▶ [Activity] Please reproduce the lines of the records below from the one holding "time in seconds" through the one holding "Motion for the", inclusive, skipping all pictures.

▶ [Material for this exercise]
——

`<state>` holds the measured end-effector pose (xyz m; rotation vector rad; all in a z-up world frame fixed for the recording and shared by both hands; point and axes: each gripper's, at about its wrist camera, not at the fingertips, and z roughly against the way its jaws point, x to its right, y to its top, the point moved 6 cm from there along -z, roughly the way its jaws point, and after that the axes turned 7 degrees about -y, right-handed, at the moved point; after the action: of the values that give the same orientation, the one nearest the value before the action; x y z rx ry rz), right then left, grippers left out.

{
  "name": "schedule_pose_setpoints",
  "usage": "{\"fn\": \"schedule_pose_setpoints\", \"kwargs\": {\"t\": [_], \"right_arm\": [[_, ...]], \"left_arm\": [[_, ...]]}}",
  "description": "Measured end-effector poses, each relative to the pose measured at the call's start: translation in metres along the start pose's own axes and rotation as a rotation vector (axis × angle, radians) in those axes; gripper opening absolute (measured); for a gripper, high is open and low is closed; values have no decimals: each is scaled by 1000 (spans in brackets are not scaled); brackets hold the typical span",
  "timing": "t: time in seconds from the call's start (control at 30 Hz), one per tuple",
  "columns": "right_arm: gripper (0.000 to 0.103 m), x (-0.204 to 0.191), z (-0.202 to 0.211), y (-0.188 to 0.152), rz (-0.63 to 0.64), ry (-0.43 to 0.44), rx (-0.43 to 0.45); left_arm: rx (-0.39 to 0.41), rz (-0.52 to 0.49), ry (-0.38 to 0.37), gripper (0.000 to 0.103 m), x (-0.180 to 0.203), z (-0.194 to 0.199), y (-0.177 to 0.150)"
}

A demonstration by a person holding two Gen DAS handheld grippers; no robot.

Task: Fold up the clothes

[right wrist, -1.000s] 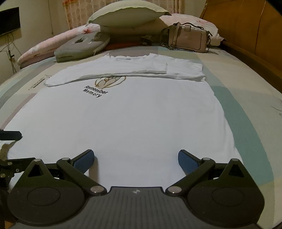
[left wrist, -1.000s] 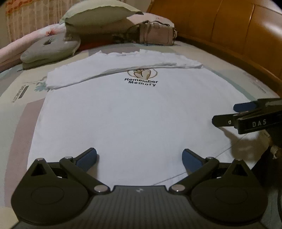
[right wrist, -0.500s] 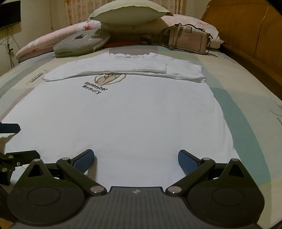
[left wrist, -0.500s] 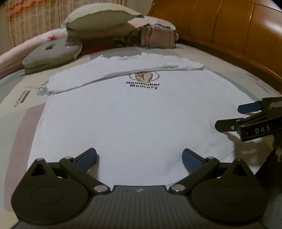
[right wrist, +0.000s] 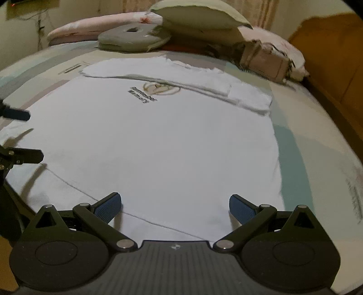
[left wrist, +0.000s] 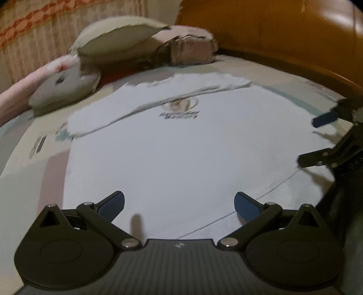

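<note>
The white T-shirt [left wrist: 181, 154] lies flat, print side up, on the bed [right wrist: 306, 127], its sleeves folded in across the chest just above the blurred dark lettering and round emblem [right wrist: 158, 88]. Its bottom hem runs just in front of both my tools. My left hand-held gripper [left wrist: 179, 204] hangs over the hem near the shirt's left side, its blue-padded fingers spread wide with nothing between them. My right hand-held gripper [right wrist: 174, 204] hangs over the hem near the right side, equally wide open and empty. Each shows at the edge of the other's view, above the shirt's side edge. Beyond the collar sit a grey ring-shaped cushion [right wrist: 133, 38], a green pillow [right wrist: 197, 18] and a pinkish handbag [right wrist: 265, 63]. A wooden headboard [left wrist: 283, 34] runs along the bed's right side.
</note>
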<state>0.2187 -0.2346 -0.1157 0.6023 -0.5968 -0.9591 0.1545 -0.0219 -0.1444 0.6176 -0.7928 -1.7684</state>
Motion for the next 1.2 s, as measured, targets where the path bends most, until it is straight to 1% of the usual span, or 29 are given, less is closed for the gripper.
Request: {"fn": "schedule_pose_setpoints", "kwargs": {"t": [0.07,0.13,0.2,0.23,0.27,0.33,0.43,0.53,0.67,0.7,0.73,0.8,0.93,0.97,1.1,1.2], "right_arm": [[103,-7,6,5,15,6,23],[103,-15,8,10,21,21,44],[103,-24,6,6,72,24,30],[103,-28,4,3,100,25,21],[103,-33,3,1,128,26,11],[103,-37,3,-4,159,30,0],[103,-33,10,-7,169,43,2],[103,-36,23,-8,239,51,48],[103,-55,35,-15,383,139,69],[103,-61,36,-18,416,158,67],[103,-67,35,-21,453,159,65],[103,-81,31,-27,531,137,64],[103,-96,22,-31,665,-14,102],[103,-98,22,-31,688,-33,110],[103,-102,31,-28,759,-78,143],[103,-96,39,-17,738,-134,195]], "left_arm": [[6,-30,-19,102,10,-2,3],[-7,-64,-31,102,19,-6,3],[-40,-81,-43,102,23,-10,-5],[-61,-70,-43,103,22,-12,-10],[-54,-24,-55,102,18,-10,-13],[-82,75,-76,102,9,-8,-18],[-57,59,-65,102,8,5,-19],[-39,-38,-95,102,18,16,-19],[-53,-176,-146,102,31,22,-25],[-52,-198,-155,102,34,22,-27],[-52,-212,-162,102,37,21,-27],[-54,-228,-163,102,42,19,-27],[-53,-254,-165,102,52,18,-26],[-51,-261,-171,102,55,19,-26],[-42,-317,-171,102,63,18,-23],[-40,-362,-158,102,68,14,-21]]}}
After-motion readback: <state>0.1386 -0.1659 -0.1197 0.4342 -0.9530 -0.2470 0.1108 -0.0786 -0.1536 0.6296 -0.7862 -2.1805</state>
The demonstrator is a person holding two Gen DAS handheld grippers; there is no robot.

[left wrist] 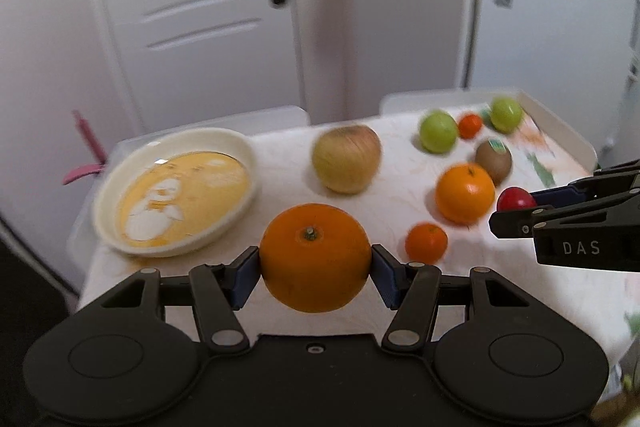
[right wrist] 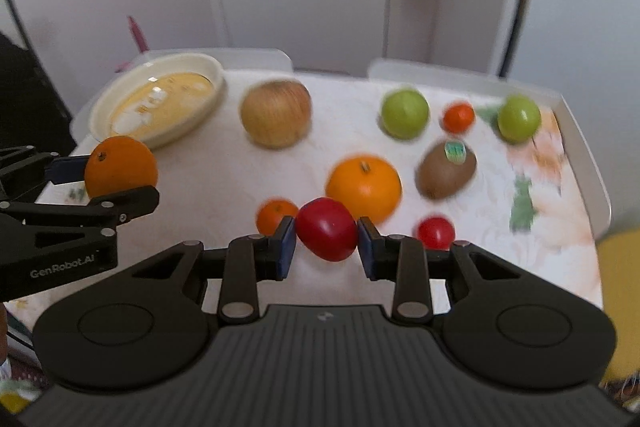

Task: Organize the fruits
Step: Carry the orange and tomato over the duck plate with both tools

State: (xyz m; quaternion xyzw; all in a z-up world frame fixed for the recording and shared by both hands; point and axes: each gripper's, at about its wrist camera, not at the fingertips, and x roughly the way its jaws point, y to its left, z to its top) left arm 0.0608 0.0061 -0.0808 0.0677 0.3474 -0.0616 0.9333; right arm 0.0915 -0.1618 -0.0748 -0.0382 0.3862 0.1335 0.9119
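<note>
**Two fruits lifted, the dish not yet filled**

The left gripper (left wrist: 315,263) is clenched on a large round orange fruit (left wrist: 315,258), its two blue pads pressing the left and right sides at the widest part. The orange is held above the near edge of the table covered with a pale patterned cloth (left wrist: 280,183), just right of the round cream dish with a yellow cartoon bottom (left wrist: 176,191). The right gripper (right wrist: 327,241) grasps a small glossy red fruit (right wrist: 326,229) in the same way, above the near middle of the table.

The orange looks firm and rather heavy, with a slightly rough skin, so a hold across the middle seems safe. The red fruit has a smooth, shiny skin; I judge it may slip or bruise if it is pressed too strongly.

The cream dish, at the far left, holds no fruit. The other fruits lie loose on the cloth: a big yellow-pink apple (right wrist: 276,114) in the far middle, a second orange (right wrist: 363,187), a brown kiwi with a sticker (right wrist: 446,169), two green apples (right wrist: 405,113) and some small orange and red fruits to the right.
</note>
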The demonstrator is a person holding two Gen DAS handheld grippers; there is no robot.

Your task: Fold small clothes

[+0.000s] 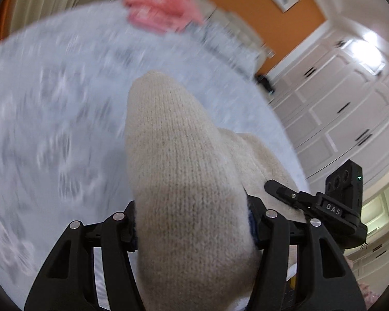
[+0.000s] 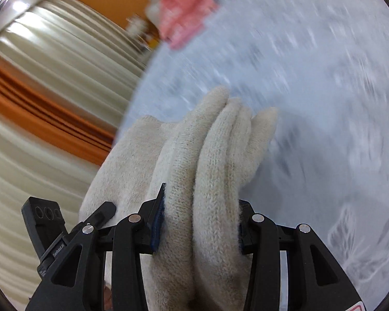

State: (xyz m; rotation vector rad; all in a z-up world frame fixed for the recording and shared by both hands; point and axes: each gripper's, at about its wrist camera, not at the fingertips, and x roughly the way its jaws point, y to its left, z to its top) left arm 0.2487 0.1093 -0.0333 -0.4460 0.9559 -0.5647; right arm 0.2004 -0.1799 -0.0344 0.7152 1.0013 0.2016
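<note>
Up close, both wrist views are filled by a cream knitted garment [image 1: 184,176], held off a pale blue patterned bedspread [image 1: 51,103] that is smeared by motion blur. From the left wrist camera, the left gripper [image 1: 192,223] is clenched on one thick, rounded fold of the knit, which bulges forward between the black fingers. From the right wrist camera, the right gripper [image 2: 199,223] is clamped on several stacked layers of the same cream knit [image 2: 210,160], bunched edge-on with their rounded ends pointing toward the bed. Each gripper appears at the edge of the other's view, just beside it, so the two grips sit near each other on the cloth. A pink garment [image 1: 160,2] lies well apart at the far side of the bed, beyond the fold in hand. Judging by the blur, the cloth is being carried quickly. The risk from here is that the bulky layers in the right gripper slide against one another and an inner layer slips free, since soft knit compresses unevenly. A fast swing could also drop the fold crookedly.
</note>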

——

▶ [Answer to this problem]
  "timing": "t: time in seconds from the call's start (control at 30 Hz), one per tuple",
  "columns": "right_arm: gripper (0.000 to 0.103 m), x (-0.204 to 0.191), z (-0.202 to 0.211), y (-0.188 to 0.152), rz (-0.63 to 0.64), ry (-0.43 to 0.44), rx (-0.43 to 0.45); left_arm: rx (-0.39 to 0.41), rz (-0.52 to 0.49), ry (-0.38 to 0.37), gripper (0.000 to 0.103 m), x (-0.180 to 0.203), z (-0.194 to 0.199), y (-0.177 to 0.150)"
}

A demonstration by a person holding two Gen DAS handheld grippers; no robot.

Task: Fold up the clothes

[right wrist, -1.000s] 
[left wrist, -1.000s] 
[right wrist, -0.500s] 
[left wrist, -0.500s] 
[right wrist, +0.000s] 
[left wrist, +0.000s] 

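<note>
The white T-shirt [left wrist: 181, 154] lies flat, print side up, on the bed [right wrist: 306, 127], its sleeves folded in across the chest just above the blurred dark lettering and round emblem [right wrist: 158, 88]. Its bottom hem runs just in front of both my tools. My left hand-held gripper [left wrist: 179, 204] hangs over the hem near the shirt's left side, its blue-padded fingers spread wide with nothing between them. My right hand-held gripper [right wrist: 174, 204] hangs over the hem near the right side, equally wide open and empty. Each shows at the edge of the other's view, above the shirt's side edge. Beyond the collar sit a grey ring-shaped cushion [right wrist: 133, 38], a green pillow [right wrist: 197, 18] and a pinkish handbag [right wrist: 265, 63]. A wooden headboard [left wrist: 283, 34] runs along the bed's right side.
</note>
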<state>0.2187 -0.2346 -0.1157 0.6023 -0.5968 -0.9591 0.1545 -0.0219 -0.1444 0.6176 -0.7928 -1.7684</state>
Motion for the next 1.2 s, as measured, targets where the path bends most, until it is straight to 1% of the usual span, or 29 are given, less is closed for the gripper.

An answer has been given, and the exercise is complete.